The next night against the Reds, St Louis took a 2-0 lead into the sixth inning, when with two outs, two errors put a runner at third.  The fourth out of the inning proved elusive, as the errors were followed by a walk, a hit batsman, and a grand slam home run by Matt Davidson that flipped the 2-0 lead into a 4-2 loss (boxscore).

On August 27, Pittsburgh was in town for a double-header.  Game one was still scoreless as it headed into the fourth, but Pittsburgh broke on top after leadoff hitter Cole Tucker reached second on another throwing error by third-baseman Bill Miller.  That would be Pittsburgh’s only run during the 7 innings of regulation.  The Cards, themselves, could only muster a single run, so the game proceeded into the eighth under extra-inning rules, and free runner Jarrod Dyson was the first of three Pittsburgh runs scored that inning.  One of the others scored on another Miller throwing error.  The Pirates won the game 4-3 (boxscore), with only one of the runs being earned. (Miller, by the way, hasn’t played third since).

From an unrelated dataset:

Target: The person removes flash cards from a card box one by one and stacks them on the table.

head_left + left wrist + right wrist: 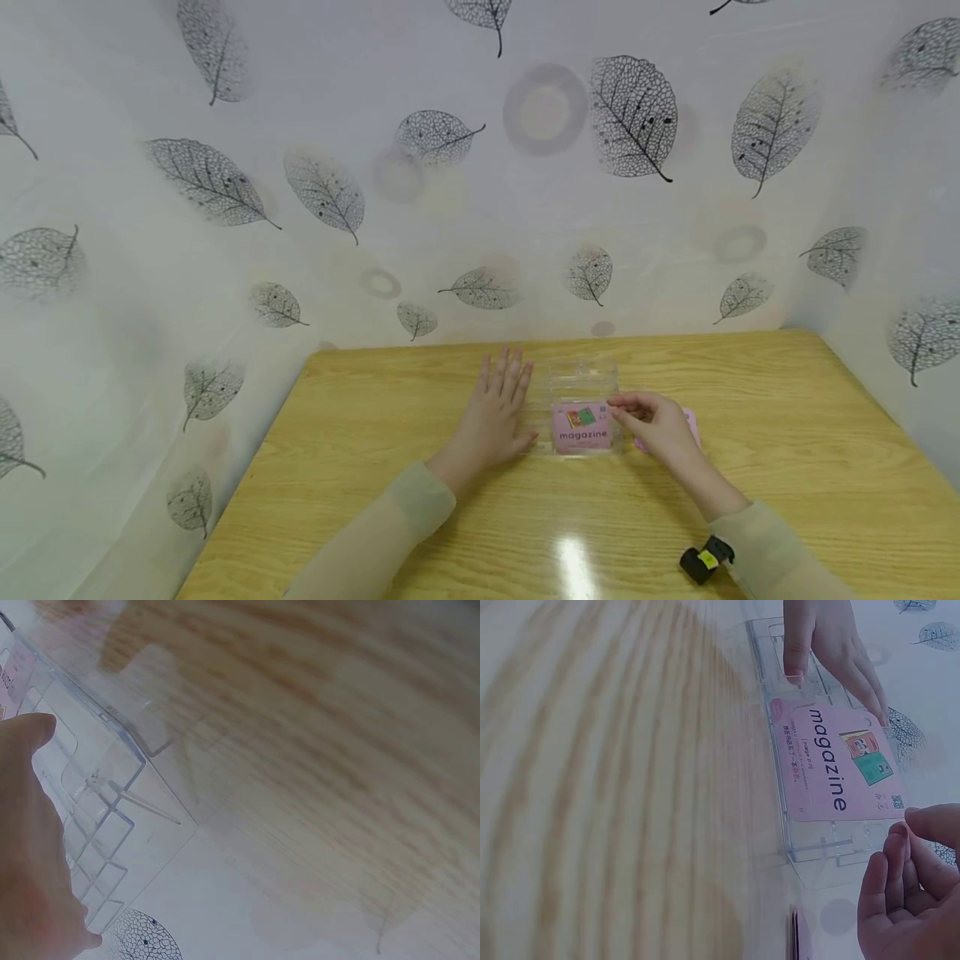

The final unearned run to score against St Louis was another free runner – the Indians’ Mike Freeman started the twelfth inning on Second base Saturday night.  An excuse me swing from Tyler Naquin produced the run and the 2-1 victory (boxscore).


The Cards were very glad to get shortstop Paul DeJong back among the actives.  He had a big series against the Indians (6 for 13), and has hit in 5 of his last 7 games.  Paul has 3, three-hit games during that streak, and is hitting .407 (11 for 27) during the seven games.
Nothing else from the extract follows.